Indeed, Texans are familiar with killer climate: With 883 fatalities reported between 1959 and 2014, the state leads the nation in the number of fatalities due to flash and river floods. Pennsylvania comes in second, with 254 flood-related fatalities.
Killer climate
Extreme weather events aren't the only way that climate change is taking lives. According to a 2014 World Health Organization (WHO) report, climate change is expected to cause approximately 250,000 additional deaths per year between 2030 and 2050 — not just from heat stress (38,000), but also from malnutrition (95,000), malaria (60,000) and diarrhea (48,000).
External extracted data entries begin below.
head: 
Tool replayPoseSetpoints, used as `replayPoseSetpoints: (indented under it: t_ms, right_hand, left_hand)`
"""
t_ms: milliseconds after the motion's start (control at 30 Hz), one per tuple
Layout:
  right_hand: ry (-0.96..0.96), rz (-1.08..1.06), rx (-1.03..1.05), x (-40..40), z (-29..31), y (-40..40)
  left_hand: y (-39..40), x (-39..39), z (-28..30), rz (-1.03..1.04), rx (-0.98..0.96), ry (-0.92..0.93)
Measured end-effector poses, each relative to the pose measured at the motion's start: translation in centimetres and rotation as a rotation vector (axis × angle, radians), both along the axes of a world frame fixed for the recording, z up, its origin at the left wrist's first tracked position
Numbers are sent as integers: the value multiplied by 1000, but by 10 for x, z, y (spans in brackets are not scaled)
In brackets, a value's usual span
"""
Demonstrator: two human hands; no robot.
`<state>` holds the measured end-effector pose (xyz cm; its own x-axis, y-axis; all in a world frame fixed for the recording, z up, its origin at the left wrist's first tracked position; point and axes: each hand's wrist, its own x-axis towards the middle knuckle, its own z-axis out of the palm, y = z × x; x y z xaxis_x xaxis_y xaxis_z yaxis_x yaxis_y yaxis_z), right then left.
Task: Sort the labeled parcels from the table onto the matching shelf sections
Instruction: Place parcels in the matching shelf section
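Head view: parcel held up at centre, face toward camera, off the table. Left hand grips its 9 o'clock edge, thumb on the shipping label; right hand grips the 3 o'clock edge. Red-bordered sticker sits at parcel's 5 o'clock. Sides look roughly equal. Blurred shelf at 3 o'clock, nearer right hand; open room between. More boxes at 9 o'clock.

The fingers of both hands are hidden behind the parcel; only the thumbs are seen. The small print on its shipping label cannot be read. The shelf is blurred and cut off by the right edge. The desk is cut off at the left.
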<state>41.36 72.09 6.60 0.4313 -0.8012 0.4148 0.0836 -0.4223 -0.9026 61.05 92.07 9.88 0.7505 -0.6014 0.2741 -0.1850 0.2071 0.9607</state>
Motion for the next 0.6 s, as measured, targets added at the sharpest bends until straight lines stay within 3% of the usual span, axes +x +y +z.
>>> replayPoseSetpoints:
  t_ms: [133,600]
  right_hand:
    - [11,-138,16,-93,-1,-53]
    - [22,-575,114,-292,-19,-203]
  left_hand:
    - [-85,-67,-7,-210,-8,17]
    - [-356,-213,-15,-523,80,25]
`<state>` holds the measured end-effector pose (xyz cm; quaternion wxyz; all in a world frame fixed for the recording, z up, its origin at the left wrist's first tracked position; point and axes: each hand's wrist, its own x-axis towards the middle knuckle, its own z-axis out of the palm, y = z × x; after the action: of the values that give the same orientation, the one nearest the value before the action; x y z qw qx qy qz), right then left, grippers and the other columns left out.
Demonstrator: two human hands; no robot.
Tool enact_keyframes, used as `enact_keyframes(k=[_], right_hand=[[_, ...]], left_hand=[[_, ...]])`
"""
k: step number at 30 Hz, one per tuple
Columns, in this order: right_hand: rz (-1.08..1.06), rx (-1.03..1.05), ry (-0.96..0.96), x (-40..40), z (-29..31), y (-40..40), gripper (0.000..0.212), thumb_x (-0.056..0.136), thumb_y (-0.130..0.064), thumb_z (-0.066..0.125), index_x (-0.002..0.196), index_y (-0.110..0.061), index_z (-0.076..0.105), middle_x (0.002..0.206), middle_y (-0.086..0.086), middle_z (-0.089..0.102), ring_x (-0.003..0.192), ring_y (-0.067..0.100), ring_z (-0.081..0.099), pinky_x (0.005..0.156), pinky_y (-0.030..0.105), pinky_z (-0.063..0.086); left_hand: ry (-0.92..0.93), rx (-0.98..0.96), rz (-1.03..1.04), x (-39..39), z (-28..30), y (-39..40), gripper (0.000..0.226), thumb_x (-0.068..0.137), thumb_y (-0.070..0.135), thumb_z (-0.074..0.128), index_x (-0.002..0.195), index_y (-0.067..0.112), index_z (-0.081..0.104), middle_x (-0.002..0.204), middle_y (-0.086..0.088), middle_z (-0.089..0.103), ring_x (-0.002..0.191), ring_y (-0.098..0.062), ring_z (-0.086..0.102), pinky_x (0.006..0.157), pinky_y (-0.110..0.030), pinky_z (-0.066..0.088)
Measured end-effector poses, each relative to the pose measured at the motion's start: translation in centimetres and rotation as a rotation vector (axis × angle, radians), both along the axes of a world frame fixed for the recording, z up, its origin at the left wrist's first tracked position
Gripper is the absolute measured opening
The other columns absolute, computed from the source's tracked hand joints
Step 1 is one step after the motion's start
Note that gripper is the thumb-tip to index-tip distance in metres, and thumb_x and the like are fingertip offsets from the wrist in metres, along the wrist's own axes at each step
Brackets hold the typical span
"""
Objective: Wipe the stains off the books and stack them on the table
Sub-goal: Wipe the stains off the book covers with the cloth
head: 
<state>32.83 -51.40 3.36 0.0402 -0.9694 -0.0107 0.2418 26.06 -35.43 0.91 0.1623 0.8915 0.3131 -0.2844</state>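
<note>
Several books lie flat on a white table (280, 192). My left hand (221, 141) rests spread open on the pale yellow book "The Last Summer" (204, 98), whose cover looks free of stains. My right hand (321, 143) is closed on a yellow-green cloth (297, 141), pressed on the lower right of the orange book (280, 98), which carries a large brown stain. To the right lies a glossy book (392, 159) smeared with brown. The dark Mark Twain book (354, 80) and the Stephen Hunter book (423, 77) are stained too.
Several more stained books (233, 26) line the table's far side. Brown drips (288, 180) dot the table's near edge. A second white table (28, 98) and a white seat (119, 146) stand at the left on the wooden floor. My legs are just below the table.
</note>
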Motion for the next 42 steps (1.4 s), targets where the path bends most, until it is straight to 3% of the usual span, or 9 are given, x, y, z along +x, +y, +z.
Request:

This is all due to the fact that climate change "affects the social and environmental determinants of health — clean air, safe drinking water, sufficient food and secure shelter," say the report's authors.
The agency points out that each of the last three decades has been successively warmer than any preceding decade since 1850, with extreme high temperatures contributing directly to deaths from cardiovascular and respiratory disease. They give as an example the European heat wave during the summer of 2003 that claimed more than 70,000 excess deaths.
Jeremy Hess, an Emory University physician and epidemiologist who has studied the relationship between climate change and health, said that the WHO findings are "a significant step forward in the global estimation of projected disease burden associated with climate change." But was careful to note that the morbidity estimates "are almost certainly an underestimate," as a lack of data prevents getting a full picture of the relationship between climate and health.
A 2012 report by DARA International commissioned by 20 governments to study the human and economic costs of climate change arrived at higher estimates than WHO, linking 400,000 annual deaths worldwide to climate change, and projecting deaths to increase to over 600,000 per year by 2030. The number goes up when they considered the health effects of burning fossil fuels, separate from climate change-related effects.
image: DARA
Unless the global community can figure out a way to reduce the effects of climate change, many places around the world will be dealing with more killer climate. For Indians, relief from the monsoon rains cannot come soon enough. An no matter what Mike Huckabee thinks, sunburn is the least of their concerns.

Reynard Loki is AlterNet's environment editor.